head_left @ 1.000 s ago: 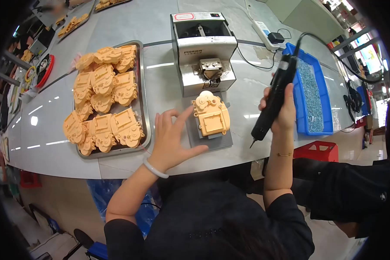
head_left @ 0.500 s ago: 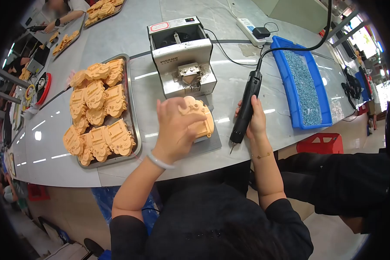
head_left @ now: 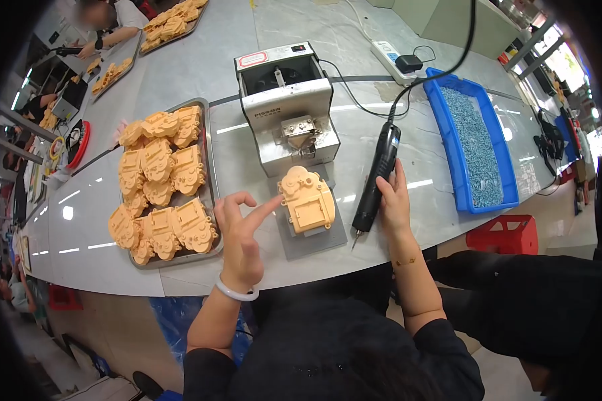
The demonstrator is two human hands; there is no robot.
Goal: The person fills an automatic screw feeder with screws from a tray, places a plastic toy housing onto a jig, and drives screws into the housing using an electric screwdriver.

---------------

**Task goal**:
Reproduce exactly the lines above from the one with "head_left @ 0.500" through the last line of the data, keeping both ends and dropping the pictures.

**Reply to the task**:
head_left @ 0.500 s ago: 
head_left @ now: 
The demonstrator is two human hands; there is no robot.
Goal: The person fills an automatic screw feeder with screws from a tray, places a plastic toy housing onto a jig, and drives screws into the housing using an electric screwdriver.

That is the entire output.